▶ INSTRUCTIONS FOR THE TASK:
Find every line below that contains the word "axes" and copy it out.

▶ THE DATA:
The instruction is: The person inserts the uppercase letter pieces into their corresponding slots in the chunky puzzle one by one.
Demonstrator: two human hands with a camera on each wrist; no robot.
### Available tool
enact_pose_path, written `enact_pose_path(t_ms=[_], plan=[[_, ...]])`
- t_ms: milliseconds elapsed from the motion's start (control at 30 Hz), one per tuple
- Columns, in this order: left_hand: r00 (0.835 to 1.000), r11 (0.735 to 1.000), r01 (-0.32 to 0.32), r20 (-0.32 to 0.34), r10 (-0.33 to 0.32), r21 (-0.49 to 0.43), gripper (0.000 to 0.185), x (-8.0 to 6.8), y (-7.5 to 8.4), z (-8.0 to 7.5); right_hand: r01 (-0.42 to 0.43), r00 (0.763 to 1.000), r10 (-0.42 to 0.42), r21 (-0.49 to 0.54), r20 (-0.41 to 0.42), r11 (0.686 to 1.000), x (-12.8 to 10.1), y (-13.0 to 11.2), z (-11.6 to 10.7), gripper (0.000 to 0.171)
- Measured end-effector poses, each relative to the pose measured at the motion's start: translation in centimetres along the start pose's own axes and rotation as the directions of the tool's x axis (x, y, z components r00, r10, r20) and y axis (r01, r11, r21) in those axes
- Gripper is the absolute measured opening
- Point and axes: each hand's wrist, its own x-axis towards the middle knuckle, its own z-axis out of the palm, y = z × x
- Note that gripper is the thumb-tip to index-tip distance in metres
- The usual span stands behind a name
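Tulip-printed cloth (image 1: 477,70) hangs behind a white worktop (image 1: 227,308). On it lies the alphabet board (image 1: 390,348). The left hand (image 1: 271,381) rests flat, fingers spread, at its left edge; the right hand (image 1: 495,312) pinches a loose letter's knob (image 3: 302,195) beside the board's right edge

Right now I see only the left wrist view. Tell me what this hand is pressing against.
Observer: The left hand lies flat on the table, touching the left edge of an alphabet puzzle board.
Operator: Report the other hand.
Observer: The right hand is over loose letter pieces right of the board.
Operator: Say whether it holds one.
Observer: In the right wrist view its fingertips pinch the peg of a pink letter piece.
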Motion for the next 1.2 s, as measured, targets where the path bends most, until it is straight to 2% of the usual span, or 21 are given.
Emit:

▶ ANSWER TO THE PROBLEM:
- Measured end-effector poses, each relative to the pose measured at the motion's start: translation in centimetres along the start pose's own axes and rotation as the directions of the tool's x axis (x, y, z components r00, r10, r20) and y axis (r01, r11, r21) in those axes
- Point and axes: each hand's wrist, its own x-axis towards the middle knuckle, its own z-axis out of the palm, y = z × x

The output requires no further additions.